In August 2014, HCA’s advisers, KPMG and Professor Michael Waterson (“Professor Waterson”) were given access to the data room and identified the R2 error and the statistical error in the revised IPA, and a number of other errors including one allegedly simple and purely arithmetical error. Professor Waterson said in respect of one of the coding errors that “a rather clear mistake has been made”, concluding that there was a “clear error in the coding routine employed by the CMA which has the effect of greatly exaggerating the precision of the estimates … [h]ence it is much more difficult to reject the hypothesis that the mean prices charged by HCA and TLC are the same”.
On 8th October 2014, HCA’s solicitors wrote to the CMA’s solicitors identifying the R2 error and the statistical error based on its expert evidence, and enclosing the reports by KPMG and Professor Waterson, inviting the CMA to concede that the 3 decisions should be quashed to avoid further costs. The CMA’s solicitors declined that invitation on 9th October 2014.
On 17 October 2014, HCA filed its amended Notice of Application dealing with the R2 error and the statistical error and the other errors identified by HCA’s experts.

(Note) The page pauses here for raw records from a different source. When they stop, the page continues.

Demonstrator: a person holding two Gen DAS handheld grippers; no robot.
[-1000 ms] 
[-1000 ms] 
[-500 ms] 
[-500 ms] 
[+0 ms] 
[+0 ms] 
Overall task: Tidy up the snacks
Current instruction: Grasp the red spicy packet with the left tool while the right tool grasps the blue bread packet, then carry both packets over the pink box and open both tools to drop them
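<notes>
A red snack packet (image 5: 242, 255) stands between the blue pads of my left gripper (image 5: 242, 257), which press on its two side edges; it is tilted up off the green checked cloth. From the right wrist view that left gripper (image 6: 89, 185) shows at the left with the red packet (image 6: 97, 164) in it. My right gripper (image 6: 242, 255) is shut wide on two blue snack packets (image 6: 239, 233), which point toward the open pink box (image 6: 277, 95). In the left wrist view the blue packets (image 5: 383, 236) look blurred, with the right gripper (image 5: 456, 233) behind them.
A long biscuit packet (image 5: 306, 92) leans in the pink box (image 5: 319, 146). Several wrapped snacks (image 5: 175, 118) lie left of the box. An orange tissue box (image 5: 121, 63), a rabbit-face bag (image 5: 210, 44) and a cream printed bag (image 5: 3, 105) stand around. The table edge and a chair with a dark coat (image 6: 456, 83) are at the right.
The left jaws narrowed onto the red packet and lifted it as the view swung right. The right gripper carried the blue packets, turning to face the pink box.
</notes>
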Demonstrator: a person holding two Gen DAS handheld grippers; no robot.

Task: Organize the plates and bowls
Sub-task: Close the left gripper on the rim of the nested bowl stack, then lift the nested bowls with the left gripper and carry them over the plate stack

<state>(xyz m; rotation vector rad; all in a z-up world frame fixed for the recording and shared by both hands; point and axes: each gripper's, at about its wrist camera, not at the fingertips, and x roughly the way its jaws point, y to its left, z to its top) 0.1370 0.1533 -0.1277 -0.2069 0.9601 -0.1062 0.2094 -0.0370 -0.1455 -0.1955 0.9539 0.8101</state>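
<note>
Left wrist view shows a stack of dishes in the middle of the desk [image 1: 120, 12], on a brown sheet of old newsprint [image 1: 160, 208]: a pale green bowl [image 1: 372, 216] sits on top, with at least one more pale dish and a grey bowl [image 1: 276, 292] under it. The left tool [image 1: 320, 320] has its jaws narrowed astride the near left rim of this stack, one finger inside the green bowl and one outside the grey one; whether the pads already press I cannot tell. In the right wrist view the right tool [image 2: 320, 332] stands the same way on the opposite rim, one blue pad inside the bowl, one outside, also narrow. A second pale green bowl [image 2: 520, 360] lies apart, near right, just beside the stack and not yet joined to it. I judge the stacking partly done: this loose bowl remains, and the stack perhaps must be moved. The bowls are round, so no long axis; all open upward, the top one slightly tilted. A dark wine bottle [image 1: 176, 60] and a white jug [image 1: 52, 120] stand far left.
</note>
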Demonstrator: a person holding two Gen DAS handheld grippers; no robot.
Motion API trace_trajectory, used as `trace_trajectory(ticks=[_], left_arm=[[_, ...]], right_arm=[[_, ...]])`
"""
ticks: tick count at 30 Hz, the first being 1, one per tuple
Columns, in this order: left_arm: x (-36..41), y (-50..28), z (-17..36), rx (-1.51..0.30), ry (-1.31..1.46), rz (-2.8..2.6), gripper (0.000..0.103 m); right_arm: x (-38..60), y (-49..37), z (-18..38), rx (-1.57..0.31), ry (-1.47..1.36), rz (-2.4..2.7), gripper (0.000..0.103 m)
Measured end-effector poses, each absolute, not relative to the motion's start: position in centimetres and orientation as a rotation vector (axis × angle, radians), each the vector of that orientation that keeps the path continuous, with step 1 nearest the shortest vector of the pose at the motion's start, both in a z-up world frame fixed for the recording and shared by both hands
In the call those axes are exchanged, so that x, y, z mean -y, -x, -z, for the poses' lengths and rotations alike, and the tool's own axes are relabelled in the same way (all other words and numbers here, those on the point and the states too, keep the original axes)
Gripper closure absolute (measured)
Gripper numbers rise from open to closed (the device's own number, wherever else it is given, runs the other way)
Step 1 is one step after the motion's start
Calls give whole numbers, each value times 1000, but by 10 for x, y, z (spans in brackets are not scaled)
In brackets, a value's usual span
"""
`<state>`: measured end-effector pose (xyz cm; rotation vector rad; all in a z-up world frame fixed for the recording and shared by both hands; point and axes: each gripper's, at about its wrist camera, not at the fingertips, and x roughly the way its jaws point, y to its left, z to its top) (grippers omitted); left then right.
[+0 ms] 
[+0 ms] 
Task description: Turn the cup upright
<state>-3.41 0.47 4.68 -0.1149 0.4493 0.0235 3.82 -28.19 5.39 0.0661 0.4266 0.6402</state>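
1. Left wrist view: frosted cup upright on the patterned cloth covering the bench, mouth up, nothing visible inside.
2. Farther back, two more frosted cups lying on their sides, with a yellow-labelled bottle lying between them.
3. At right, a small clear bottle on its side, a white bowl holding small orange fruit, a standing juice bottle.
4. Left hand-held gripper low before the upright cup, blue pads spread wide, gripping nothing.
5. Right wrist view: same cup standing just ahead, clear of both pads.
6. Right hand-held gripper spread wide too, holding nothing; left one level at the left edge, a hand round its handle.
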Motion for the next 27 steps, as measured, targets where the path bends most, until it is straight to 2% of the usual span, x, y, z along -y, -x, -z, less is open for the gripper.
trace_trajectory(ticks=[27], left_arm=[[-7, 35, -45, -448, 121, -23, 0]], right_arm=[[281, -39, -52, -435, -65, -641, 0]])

On 13th November 2014, the CMA’s solicitors wrote to HCA’s solicitors saying that it was minded to concede the quashing of the divestiture decision and the insured AEC decision on the limited basis that it accepted its procedure had been unfair. On 25th November 2014, the CMA filed an amended defence admitting the R2 error and the statistical error (though it had previously declined to file such a document before it was ordered to do so). It accepted that the proper course was for the divestment decision and the insured AEC decision to be remitted to the CMA so that HCA could be properly heard. It also accepted in broad terms that the other errors identified by HCA’s experts would be considered afresh by the CMA on the remission of the 2 decisions. The arithmetic error was also broadly accepted in the amended defence.
On 2nd December 2014, Mr Witcomb and other members of the original case team met with a representative of the UK Trade and Investment division of the Foreign and Commonwealth Office (“UKTI”), and gave an account of the current state of these proceedings.

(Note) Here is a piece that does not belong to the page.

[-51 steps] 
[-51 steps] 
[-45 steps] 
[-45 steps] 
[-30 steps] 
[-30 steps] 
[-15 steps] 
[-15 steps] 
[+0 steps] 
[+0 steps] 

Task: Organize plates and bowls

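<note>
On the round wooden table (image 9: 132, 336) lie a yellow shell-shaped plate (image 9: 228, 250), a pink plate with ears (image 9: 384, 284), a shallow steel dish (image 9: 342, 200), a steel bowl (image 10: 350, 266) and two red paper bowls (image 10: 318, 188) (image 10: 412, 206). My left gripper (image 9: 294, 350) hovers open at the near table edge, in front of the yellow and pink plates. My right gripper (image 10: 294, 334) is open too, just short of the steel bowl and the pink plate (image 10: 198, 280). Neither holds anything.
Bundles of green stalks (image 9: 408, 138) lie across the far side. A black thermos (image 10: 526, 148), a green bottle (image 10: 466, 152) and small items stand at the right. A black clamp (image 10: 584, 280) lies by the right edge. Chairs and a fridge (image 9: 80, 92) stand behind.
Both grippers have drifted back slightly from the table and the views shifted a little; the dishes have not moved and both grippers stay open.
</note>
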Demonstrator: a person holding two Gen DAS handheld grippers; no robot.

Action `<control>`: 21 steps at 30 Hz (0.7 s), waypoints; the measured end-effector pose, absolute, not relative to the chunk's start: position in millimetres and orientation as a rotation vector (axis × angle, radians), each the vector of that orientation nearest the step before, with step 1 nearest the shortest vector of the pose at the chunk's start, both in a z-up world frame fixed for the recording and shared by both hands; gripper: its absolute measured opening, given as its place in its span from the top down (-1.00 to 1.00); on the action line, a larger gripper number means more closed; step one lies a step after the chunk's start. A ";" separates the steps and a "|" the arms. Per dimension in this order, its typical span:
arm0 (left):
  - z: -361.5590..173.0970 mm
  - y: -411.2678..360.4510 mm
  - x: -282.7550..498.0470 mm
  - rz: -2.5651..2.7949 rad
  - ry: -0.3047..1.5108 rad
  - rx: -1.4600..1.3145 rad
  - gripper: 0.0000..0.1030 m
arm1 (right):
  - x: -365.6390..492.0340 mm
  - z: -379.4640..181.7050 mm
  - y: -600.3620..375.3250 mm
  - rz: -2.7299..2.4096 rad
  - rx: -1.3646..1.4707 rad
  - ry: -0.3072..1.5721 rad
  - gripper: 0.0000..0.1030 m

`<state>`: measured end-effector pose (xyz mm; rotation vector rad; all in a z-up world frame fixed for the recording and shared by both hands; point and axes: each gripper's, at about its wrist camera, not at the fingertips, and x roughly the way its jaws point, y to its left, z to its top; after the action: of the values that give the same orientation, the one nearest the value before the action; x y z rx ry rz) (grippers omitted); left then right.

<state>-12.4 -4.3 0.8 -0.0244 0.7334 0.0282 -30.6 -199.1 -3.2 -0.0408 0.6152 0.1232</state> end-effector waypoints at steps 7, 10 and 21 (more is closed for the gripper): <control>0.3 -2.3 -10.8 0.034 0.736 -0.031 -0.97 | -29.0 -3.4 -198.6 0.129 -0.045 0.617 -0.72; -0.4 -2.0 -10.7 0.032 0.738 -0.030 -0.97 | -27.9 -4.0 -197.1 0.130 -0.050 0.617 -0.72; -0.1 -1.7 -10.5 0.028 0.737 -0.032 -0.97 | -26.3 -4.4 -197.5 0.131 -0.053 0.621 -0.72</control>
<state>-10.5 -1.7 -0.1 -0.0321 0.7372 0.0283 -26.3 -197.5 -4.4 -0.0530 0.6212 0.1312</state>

On 4th December 2014, HCA’s solicitors proposed that the 2 decisions should be remitted for reconsideration by a new inquiry group and a new case team. The letter was regarded by the CAT as being, in effect, HCA’s application for that relief. HCA relied on the following main points:-
Procedural defects including the following: (a) The CMA knowingly consulted HCA on a false basis, by reference to reasoning and analysis to which it no longer adhered, having already decided to adopt a new IPA, (b) the CMA inquiry group received HCA’s oral and written submissions on the original IPA without informing HCA that the original IPA had been abandoned. The CMA thereby conducted a sham consultation which seriously misled HCA and its advisers, (c) the CMA discriminated against HCA in the conduct of the consultation process, by failing to consult it about or inform it of the existence of the revised IPA, whilst allowing Nuffield’s advisers to have access to it, and (d) the CMA informed all the main parties except HCA of the existence of the revised IPA and that Nuffield was being consulted on it, but when HCA asked whether any other party was being given access to the data room, the CMA concealed the existence of the revised IPA from HCA, falsely suggesting that disclosure to Nuffield was in respect of the original IPA. At first sight, allegations (a) and (d) appear to be allegations involving bad faith.

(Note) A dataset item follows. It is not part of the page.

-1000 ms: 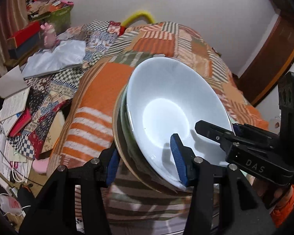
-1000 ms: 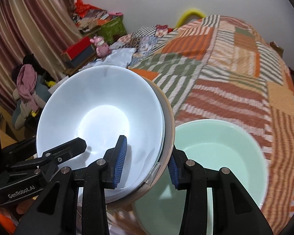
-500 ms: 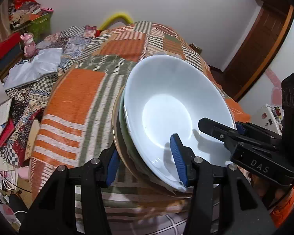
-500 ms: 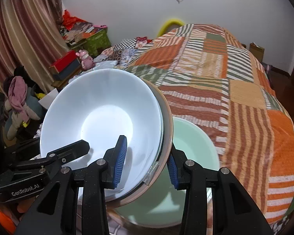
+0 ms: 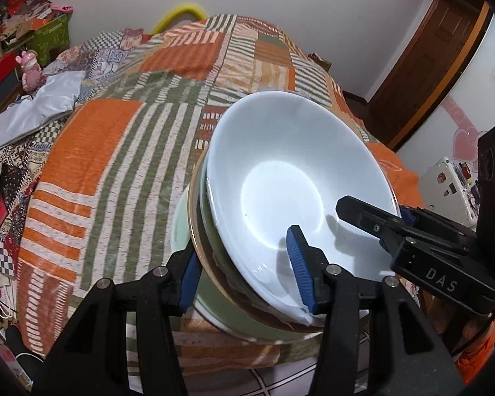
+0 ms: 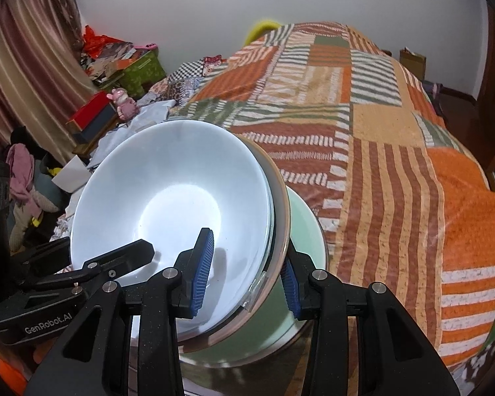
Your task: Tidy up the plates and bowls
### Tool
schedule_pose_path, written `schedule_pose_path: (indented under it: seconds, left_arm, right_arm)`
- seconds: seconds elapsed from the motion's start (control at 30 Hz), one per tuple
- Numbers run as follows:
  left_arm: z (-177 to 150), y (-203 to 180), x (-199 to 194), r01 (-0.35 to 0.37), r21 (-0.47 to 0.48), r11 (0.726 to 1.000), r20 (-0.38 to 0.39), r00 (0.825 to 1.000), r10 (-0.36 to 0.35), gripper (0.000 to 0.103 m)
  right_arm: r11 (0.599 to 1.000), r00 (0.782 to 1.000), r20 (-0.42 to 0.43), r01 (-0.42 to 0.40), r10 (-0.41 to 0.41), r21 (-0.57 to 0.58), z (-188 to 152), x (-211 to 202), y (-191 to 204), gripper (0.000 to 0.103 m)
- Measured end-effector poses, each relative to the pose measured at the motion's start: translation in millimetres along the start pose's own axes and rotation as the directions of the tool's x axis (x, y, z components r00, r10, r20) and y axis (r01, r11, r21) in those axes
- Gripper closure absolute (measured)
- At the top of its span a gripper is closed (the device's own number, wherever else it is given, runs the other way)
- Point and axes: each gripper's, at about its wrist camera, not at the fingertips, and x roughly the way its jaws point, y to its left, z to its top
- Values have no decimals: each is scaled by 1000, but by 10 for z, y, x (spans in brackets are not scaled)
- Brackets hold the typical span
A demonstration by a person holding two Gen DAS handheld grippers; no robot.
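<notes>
Now both tools clamp rim of bowl stack [image 5: 300, 171]: left tool [image 5: 247, 274], right tool [image 6: 247, 277], above green bowl [image 6: 305, 231].

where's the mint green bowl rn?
The mint green bowl sits on the patchwork bedspread near its front edge, directly under the stack of dishes both grippers hold; only its rim shows beside the stack.

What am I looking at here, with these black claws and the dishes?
A person carries a two-finger claw in each hand; each picture comes from a camera on one claw, looking along its fingers. Both claws grip the same stack of dishes by its rim, white bowl on top: the left claw in one picture, the right claw in the other, each also seeing its partner. The stack hangs over a green bowl on the quilt of a bed.
</notes>
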Motion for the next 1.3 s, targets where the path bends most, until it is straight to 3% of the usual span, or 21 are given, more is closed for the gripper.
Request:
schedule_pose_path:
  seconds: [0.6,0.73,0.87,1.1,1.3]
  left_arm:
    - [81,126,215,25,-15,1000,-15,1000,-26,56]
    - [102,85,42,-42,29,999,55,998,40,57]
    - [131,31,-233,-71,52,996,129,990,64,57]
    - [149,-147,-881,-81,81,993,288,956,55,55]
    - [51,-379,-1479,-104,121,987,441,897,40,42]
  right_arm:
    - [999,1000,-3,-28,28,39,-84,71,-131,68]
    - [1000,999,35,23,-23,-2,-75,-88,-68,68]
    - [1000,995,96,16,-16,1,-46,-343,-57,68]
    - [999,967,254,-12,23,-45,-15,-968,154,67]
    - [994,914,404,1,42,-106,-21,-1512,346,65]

The CMA’s procedure was affected by serious and pervasive unfairness, so that it would not be appropriate for the same inquiry group or the same case team to conduct any further investigations.
Remission to the original inquiry group and case team would give rise to an appearance of bias and a significant danger of confirmation bias.
Remission to a new inquiry group and a new case team would be proportionate in all the circumstances, given the significance of the matters in issue. The extra time and cost associated with the appointment of a new inquiry group and a new case team would be justified.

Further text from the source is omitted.